Procesionar

Ayer escuché varias veces el verbo procesionar en el telediario, que es un verbo que nació con la democracia y por la repentina necesidad que les entró a los Ayuntamientos de que en su jurisdicción se procesionara con tanto entusiasmo como en el pueblo de al lado. A esta revitalización de las procesiones contribuyó la izquierda en gran medida, debido al empeño de algunos políticos en situarse en la presidencia de dichas manifestaciones religiosas. Ya nadie parece acordarse de que, dejando a un lado las ciudades con una Semana Santa espectacular, las procesiones estaban en franca decadencia hasta que los políticos democráticos las convirtieron en manifestaciones culturales. Y los periodistas, obligados a retransmitir los pasos, se inventaron palabras técnicas para darle a su discurso el tonillo de experto en la materia: de ir en procesión los fieles pasaron a procesionar.

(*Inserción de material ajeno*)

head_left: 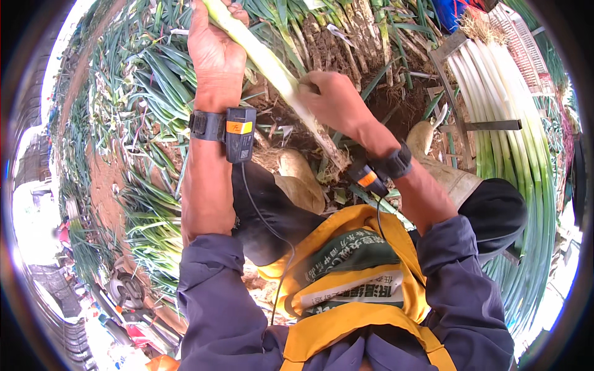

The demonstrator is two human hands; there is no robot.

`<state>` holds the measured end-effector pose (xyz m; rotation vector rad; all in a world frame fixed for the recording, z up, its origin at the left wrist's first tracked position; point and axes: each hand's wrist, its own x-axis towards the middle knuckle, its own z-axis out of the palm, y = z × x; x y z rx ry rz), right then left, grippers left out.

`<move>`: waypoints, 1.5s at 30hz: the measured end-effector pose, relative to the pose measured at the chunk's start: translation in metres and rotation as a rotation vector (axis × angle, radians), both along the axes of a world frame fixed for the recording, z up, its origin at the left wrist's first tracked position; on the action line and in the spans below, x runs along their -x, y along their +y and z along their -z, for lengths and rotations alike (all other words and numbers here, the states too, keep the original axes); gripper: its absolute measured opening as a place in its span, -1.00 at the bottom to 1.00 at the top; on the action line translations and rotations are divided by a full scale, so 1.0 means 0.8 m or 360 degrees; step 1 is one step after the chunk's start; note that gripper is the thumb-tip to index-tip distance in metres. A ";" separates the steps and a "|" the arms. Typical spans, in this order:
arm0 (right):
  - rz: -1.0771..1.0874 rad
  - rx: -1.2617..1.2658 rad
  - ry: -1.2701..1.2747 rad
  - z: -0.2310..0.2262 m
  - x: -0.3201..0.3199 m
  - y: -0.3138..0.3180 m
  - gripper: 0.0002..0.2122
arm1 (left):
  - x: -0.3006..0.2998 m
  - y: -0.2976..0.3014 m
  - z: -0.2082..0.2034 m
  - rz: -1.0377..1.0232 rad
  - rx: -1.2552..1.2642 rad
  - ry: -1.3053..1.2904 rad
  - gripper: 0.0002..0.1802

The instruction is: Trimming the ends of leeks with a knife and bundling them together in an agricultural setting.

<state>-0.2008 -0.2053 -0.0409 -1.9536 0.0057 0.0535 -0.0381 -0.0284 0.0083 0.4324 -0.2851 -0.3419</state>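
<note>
A long green onion (266,65) slants across the middle, its pale stalk running down to muddy roots (339,162) at the lower right end. My left hand (216,52) is closed around its upper part, near the top edge of the view. Against the middle of the stalk, my right hand (331,102) has its fingers curled in, and the fingertips are slightly blurred. Both wrists wear a dark strap with a small black device.
Cleaned green onions (489,93) lie bundled on a metal rack (461,117) at the right. Unpeeled green onions (346,43) with soil on them lie ahead. Leafy stalks (161,80) are heaped at the left. My boots (300,182) rest on the ground below the stalk.
</note>
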 end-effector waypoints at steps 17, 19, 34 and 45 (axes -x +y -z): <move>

La nota de color de la información semanasantera en un telediario fue un reportaje sobre unos niños de unos cinco años, vestidos de costaleros, a los que sus mayores habían construido un trono a su medida, con su Virgen de cartón, para que comenzaran a ensayar lo que habrá de ser toda una experiencia en la vida, cultural o religiosa; eso queda, al parecer, al libre albedrío del individuo. Según la maestra que marcaba el paso de esta procesión liliputiense, procesionar no tenía nada que ver con la fe sino con las tradiciones populares. No sé yo si esa parte de la izquierda que reclama una sociedad laica estaría de acuerdo en que pasear una imagen religiosa por la calle es un acto cultural, y no sé si a la Iglesia le gusta la idea de que las procesiones no aumentan el número de fieles sino el de turistas. De cualquier manera, los niños todo lo embellecen y era imposible que aquellos críos que procesionaban con cara de susto no te despertaran una gran ternura.